I want to see his night sky hair brighten his sky blue eyes. That smile, that illuminates the room, even when he is just smirks. I miss his warms, how he always felt like a flame when he was with me. I miss him. All of him. I miss his mind and his soul. The words he would tell me when I was crying. The feeling of his body holding my shattered heart. He tried to put everything back into place. He tried to heal my heart from the outside. He did not even know what he was healing me from. He never knew what happened. Chester still wanted to pick up my pieces, even if he would cut himself along the way, but he never knew why he needed to. Why did he want to help so much? I have never seen someone what to help so much.

Sighing, I looked over to my creaking door. Quietly my dad walked in. "Onion..." He said quietly. Slowly I looked out the window, not wanting to answer. Not wanting to talk. "I brought someone by to talk to you. Can you come downstairs?"

I looked to him. Slowly I shook my head. "I don't want to talk to anyone." I said at a whisper.

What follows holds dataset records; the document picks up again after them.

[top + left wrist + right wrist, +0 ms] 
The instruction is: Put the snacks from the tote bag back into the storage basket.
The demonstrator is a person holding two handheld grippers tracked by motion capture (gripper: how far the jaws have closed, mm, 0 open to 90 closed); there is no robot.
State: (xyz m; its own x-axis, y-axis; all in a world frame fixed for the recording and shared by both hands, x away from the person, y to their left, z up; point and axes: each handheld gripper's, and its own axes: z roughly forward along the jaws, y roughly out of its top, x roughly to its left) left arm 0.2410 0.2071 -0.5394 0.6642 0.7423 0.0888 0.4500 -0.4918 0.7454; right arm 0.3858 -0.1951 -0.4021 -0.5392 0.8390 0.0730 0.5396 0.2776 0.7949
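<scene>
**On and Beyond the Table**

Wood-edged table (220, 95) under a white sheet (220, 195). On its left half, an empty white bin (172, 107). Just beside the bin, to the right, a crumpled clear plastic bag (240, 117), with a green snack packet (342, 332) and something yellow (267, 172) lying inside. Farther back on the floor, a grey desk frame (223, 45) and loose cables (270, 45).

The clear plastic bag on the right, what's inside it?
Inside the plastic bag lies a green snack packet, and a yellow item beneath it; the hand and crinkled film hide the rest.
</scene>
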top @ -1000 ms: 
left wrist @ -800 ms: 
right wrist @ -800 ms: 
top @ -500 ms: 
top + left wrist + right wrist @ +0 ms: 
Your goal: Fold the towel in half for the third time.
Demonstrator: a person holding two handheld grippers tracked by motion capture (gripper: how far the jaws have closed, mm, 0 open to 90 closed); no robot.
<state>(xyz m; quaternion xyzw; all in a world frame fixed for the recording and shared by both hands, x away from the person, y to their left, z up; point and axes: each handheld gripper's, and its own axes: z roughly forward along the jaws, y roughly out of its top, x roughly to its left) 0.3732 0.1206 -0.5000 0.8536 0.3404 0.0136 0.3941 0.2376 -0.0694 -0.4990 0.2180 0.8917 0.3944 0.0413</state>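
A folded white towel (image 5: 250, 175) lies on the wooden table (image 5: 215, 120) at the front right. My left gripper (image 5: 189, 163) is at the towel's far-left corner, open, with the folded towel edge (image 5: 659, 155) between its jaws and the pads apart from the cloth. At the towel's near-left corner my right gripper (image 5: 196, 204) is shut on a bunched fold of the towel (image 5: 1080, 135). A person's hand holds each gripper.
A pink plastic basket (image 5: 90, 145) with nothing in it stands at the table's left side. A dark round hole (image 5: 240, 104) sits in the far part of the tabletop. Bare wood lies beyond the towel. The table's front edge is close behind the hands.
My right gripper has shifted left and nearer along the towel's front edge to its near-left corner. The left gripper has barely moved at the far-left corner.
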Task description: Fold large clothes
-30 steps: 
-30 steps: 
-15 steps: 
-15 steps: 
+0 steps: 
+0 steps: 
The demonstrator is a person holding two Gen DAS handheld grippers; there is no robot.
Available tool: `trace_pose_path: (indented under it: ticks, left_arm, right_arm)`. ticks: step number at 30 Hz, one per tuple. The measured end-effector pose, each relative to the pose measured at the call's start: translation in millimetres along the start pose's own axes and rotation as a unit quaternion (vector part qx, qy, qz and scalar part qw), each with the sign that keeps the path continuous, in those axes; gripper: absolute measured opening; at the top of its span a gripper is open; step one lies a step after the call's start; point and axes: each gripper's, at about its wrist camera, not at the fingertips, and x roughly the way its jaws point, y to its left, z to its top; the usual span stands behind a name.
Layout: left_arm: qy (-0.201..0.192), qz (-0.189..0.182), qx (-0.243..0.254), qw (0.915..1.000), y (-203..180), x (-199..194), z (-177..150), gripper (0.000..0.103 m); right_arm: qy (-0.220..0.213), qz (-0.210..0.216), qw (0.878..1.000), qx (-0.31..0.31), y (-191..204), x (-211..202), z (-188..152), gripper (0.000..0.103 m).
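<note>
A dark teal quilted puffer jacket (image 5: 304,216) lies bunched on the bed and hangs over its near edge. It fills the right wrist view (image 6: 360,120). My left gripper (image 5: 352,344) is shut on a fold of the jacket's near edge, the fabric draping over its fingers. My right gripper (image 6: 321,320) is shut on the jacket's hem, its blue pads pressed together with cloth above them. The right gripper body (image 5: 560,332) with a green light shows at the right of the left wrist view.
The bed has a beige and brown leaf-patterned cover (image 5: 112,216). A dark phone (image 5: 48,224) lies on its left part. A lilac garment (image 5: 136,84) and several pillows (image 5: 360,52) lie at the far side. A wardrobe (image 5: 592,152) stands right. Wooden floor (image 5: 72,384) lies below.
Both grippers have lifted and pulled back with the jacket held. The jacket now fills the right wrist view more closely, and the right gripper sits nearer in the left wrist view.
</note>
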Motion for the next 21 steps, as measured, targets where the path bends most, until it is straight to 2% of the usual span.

"Danny, you need to talk to someone, go down stairs and talk to her." He said sternly.

"I don't want to talk to anyone." I repeated.

"Lila Shaw, get your ass down stairs, or your mother and I will start sending you to that therapist again." Dad said angrily.

I turned to him, shocked that he said my name. "You haven't called me anything other than Onion, since Daniel died and I wanted his name." I said in awe.

Dad whipped his mouth. "Will you just go talk to her?" He asked. Slowly I stood up from the window and walked over to him. I looked him in the eyes and I could see it hurt him to say my name. Its been four years. No one has called me Lila, other than the therapist, in years. That name brought back memories for me, memories I didn't want to have. Once I didn't want to remember. Slowly I walked past dad and began to go down the stairs. Once I got down the stairs I turned left to look into the living room. Seeing no one I rolled my eyes and turned back up the steps. "She's in the kitchen." Dad said putting his hand on my shoulder and turning me around. Again I rolled my eyes as dad pushed me into the kitchen.

Quickly I saw her. Her dark redwood hair waving perfectly, like it always did. While her dark ringed golden eyes smiled. There she sat. In a fated black seat, with metal wheels. Quickly I turned around, as my dad out stretched his arms, blocking me from the door. "No," I said quickly trying get around my dad.

"Listen to what she has to say." He said wrapping his arms around me and picking me up.

"Dad, seriously, this isn't funny. No," I said again.